**What you should do**
Those lines of the records that contain "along" are to be located and copied.

Saved entries:

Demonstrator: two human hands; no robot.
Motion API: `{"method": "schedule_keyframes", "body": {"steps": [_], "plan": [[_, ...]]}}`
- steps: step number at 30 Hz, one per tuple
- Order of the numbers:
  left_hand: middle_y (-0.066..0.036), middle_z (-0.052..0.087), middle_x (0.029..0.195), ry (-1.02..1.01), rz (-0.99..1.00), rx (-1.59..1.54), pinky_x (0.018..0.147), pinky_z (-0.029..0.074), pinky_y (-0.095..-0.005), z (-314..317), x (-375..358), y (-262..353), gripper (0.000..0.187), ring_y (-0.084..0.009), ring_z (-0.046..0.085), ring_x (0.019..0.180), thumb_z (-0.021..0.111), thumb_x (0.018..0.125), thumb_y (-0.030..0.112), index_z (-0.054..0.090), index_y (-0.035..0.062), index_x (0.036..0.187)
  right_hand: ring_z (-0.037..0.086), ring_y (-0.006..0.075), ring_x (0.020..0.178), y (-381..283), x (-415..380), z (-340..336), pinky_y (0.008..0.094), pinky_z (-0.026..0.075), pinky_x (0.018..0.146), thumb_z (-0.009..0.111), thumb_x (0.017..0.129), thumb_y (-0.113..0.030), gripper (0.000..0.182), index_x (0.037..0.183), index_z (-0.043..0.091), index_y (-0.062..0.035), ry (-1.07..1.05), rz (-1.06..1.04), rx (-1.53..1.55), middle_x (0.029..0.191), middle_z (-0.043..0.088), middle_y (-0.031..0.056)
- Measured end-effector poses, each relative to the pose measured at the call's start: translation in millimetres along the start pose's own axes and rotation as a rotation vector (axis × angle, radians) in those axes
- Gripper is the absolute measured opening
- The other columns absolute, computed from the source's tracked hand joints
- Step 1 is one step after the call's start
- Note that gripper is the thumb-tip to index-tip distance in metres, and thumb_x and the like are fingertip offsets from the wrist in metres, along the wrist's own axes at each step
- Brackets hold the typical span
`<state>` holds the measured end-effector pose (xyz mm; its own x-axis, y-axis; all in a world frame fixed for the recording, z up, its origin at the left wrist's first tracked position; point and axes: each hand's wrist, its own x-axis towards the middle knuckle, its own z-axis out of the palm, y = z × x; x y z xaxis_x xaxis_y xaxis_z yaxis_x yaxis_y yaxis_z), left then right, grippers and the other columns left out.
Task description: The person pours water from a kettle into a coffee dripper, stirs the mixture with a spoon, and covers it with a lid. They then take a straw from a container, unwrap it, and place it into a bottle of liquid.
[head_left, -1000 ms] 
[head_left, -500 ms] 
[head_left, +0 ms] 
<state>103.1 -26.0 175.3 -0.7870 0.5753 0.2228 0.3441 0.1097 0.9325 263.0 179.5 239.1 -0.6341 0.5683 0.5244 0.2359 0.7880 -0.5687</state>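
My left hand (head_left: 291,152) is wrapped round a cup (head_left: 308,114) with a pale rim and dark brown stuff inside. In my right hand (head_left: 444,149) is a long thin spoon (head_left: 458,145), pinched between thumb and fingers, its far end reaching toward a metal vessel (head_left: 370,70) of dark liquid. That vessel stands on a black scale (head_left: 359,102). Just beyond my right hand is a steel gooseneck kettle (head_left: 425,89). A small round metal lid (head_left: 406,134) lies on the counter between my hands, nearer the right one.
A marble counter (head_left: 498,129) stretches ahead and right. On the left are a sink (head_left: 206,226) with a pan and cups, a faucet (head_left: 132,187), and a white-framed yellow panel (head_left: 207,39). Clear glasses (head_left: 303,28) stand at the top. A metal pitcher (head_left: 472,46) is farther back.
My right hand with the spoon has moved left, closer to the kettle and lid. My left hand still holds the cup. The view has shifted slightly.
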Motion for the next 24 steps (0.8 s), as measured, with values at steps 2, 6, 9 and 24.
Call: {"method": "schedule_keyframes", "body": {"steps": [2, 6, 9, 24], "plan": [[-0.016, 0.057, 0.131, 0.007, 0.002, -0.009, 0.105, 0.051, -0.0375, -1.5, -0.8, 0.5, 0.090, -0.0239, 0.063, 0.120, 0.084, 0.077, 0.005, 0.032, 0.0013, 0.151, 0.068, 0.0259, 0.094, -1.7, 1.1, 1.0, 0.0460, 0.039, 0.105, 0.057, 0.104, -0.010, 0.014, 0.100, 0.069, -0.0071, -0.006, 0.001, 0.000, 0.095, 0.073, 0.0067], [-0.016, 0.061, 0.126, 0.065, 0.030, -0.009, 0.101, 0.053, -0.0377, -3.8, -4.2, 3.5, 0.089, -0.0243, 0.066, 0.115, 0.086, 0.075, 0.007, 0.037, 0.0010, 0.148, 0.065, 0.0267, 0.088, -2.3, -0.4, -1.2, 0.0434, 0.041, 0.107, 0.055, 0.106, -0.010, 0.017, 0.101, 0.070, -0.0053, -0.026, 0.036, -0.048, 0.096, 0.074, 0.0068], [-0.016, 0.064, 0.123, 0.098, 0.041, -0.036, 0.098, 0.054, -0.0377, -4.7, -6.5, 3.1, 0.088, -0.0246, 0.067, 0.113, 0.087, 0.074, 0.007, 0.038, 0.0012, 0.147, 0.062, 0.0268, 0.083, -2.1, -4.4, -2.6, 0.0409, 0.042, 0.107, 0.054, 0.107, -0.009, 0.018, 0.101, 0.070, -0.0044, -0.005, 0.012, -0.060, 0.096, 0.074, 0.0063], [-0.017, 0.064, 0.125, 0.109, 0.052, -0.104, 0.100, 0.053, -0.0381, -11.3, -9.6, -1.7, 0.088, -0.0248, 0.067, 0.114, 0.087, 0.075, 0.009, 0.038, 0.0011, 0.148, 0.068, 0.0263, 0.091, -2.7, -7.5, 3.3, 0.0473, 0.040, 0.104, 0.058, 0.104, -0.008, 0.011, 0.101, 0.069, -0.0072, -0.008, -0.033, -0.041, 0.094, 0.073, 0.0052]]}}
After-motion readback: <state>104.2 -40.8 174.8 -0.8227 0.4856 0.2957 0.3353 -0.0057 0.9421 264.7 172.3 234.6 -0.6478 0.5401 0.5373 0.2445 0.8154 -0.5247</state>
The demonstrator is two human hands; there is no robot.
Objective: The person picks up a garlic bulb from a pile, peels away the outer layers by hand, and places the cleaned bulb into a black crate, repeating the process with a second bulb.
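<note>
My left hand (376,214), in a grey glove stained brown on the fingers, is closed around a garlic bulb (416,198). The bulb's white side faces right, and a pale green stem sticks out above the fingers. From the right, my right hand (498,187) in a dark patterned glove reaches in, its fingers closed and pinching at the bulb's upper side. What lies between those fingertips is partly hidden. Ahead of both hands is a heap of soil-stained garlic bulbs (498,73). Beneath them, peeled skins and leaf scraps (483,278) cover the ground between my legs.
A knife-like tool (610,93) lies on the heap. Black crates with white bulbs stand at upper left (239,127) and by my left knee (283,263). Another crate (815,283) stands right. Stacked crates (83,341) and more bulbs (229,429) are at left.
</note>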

**Solution below**
- Measured end-effector poses, each relative to the pose measured at the call's start: translation in millimetres along the start pose's own axes and rotation as a rotation vector (axis × angle, radians) in those axes
- Note that gripper is the thumb-tip to index-tip distance in metres, and thumb_x and the like are fingertip offsets from the wrist in metres, along the wrist's own axes at each step

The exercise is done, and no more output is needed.